Intelligent engineering designs require an accurate understanding of material behavior, since any uncertainties or gaps in knowledge must be counterbalanced with heightened factors of safety, leading to overdesign. Therefore, building better structures and pushing the performance of new components requires an improved understanding of the thermomechanical response of advanced materials under service conditions. This dissertation provides fundamental investigations of several advanced materials: thermoset polymers, a common matrix material for fiber-reinforced composites and nanocomposites; aluminum alloy 7075-T6 (AA7075-T6), a high-performance aerospace material; and ceramic matrix composites (CMCs), an advanced composite for extreme-temperature applications. To understand matrix interactions with various interfaces and nanoinclusions at their fundamental scale, the properties of thermoset polymers are studied at the atomistic scale. An improved proximity-based molecular dynamics (MD) technique for modeling the crosslinking of thermoset polymers is carefully established, enabling realistic curing simulations through its ability to dynamically and probabilistically perform complex topology transformations. The proximity-based MD curing methodology is then used to explore damage initiation and the local anisotropic evolution of mechanical properties in thermoset polymers under uniaxial tension with an emphasis on changes in stiffness through a series of tensile loading, unloading, and reloading experiments.

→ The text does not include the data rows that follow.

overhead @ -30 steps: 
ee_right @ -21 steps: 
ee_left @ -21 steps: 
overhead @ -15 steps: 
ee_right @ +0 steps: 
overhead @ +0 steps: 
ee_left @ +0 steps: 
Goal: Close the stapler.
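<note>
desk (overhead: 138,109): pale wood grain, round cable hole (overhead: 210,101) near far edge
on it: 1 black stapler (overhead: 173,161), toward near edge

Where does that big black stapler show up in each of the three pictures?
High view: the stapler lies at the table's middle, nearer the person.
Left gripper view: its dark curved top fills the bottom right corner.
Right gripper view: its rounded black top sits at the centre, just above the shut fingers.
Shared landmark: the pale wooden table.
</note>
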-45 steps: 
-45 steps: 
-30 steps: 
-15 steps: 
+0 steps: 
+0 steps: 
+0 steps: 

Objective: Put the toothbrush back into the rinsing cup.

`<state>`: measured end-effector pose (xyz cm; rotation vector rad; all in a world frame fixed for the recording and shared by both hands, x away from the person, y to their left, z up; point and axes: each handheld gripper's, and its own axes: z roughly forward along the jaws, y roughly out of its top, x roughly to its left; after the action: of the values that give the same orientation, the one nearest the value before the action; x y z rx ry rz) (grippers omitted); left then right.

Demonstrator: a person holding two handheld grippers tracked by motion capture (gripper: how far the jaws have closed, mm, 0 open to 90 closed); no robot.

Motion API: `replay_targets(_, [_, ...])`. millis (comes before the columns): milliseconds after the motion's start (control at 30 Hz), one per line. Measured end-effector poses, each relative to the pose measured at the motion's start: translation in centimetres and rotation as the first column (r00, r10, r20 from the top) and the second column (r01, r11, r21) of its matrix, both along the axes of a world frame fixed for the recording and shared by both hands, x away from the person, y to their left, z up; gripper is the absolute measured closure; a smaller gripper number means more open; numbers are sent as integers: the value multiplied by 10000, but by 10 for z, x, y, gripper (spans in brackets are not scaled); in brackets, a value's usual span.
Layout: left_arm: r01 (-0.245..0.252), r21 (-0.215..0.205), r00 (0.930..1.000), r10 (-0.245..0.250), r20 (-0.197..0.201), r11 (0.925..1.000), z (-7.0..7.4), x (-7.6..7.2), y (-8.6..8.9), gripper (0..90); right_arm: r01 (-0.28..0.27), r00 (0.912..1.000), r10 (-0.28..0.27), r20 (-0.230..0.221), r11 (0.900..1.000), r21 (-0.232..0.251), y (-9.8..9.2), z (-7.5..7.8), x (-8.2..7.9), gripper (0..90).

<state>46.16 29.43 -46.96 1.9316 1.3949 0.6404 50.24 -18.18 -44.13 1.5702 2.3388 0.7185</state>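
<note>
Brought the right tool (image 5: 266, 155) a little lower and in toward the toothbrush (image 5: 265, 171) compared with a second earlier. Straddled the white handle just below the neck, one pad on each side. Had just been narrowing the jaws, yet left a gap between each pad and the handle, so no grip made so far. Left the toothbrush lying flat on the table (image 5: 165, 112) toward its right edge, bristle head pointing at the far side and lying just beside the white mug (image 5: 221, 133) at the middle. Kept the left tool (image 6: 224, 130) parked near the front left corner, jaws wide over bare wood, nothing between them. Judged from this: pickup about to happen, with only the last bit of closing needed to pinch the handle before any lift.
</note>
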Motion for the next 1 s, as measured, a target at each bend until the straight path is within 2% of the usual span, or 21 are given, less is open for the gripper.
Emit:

Aluminum alloys in aerospace applications often require a fatigue life of over 109 cycles, which is well over the number of cycles that can be practically tested using conventional fatigue testing equipment. In order to study these high-life regimes, a detailed ultrasonic cycle fatigue study is presented for AA7075-T6 under fully reversed tension-compression loading. The geometric sensitivity, frequency effects, size effects, surface roughness effects, and the corresponding failure mechanisms for ultrasonic fatigue across different fatigue regimes are investigated. Finally, because CMCs are utilized in extreme environments, oxidation plays an important role in their degradation. A multiphysics modeling methodology is thus developed to address the complex coupling between oxidation, mechanical stress, and oxygen diffusion in heterogeneous carbon fiber-reinforced CMC microstructures.